In this study, the results show that measurements are more often successfully modeled by the PSM approach than by the OSCM or ASM approaches and are consistent with those found previously in auditory-alone studies (Green, 1958), tactile-alone studies (Bensmaia et al., 2005), and in multisensory studies (audio-visual and audio-visual-tactile: Braida, 1991; visual-tactile: Ernst and Banks, 2002; discrimination of pairs of visual-auditory, visual-tactile, and audio-tactile stimuli: Schnupp et al., 2005). Although most of these studies did not attempt to model the observations with an ASM, Schnupp (2009), personal communication with L.D. Braida, found that two of five audio-tactile discrimination data sets could be fit by an ASM (all five were fit by a PSM), and we found in experiment 1 that nearly the same number of experiments were accounted for by the ASM as by the PSM.

Thus, we found, in accord with Schnupp et al. (2005), that overall the PSM best accounts for the improvement in detectability when auditory and tactile stimuli are combined. There are significant differences, however: The OSCM provides a slightly better account when auditory stimuli precede tactile stimuli, and the ASM provides nearly as good an account of the (non-)effects of varying relative auditory-tactile phase. One problem with this interpretation is that the different models make predictions of detectability that are always ordered: OSCM≤PSM≤ASM. Thus, for example, if an observer behaves in accord with the ASM but makes a few responses due to inattention, the PSM will tend to be favored. While we discarded data sets for which there were indications that unimodal observer detection had decreased during the course of a single session, it is likely that some reduction in bimodal detection may have occurred as well. Because Schnupp et al. (2005) collected data over two or three sessions, it is also possible that criterion shifts may have reduced apparent performance, thus favoring the PSM over the ASM.

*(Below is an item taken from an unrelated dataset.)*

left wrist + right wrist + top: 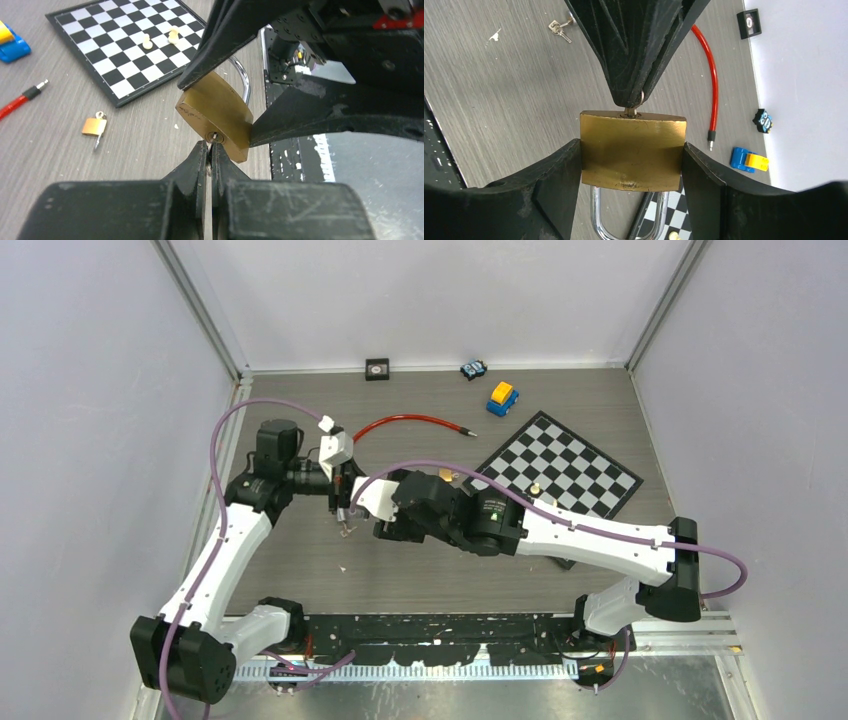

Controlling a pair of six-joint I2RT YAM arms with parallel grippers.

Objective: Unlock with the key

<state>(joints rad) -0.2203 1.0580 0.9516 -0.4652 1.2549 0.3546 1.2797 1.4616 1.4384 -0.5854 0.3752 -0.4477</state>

It is also possible that the PSM provides a better description of the data than the ASM when qualitatively different stimuli are detected or discriminated. The traditional explanation for the two-frequency detection results of Marrill (1956) and Green (1958) is that the PSM provides a good account of the detection of pairs of tones whose frequencies lie in distinct critical bands while the ASM is appropriate for tones whose frequencies lie in the same critical band. Wilson et al. (2008), who tested the detection of auditory and tactile tones of varying frequency, found that performance generally declined as the frequency difference increased. It is possible that Schnupp et al. (2005) found that a PSM-like model applied to discrimination of auditory noise and a tactile tone for this reason.

Stein and Meredith (1993) suggested that additive and super-additive responses are a way of measuring facilitative multisensory responses. The different models suggest different mechanisms for integration, with the Pythagorean sum modeling two independent pathways integrating the different stimuli after each has been processed by its own sensory system and the algebraic sum modeling stimuli that are integrated before being processed, leading to a greater level of integration overall. It is possible that both the results of Schnupp et al. (2005) and our results, which show that subjects can utilize both Pythagorean and algebraic approaches to integration, suggest that the auditory and tactile sensory systems are capable of integrating in both manners, and both mechanisms are being employed during our experiment.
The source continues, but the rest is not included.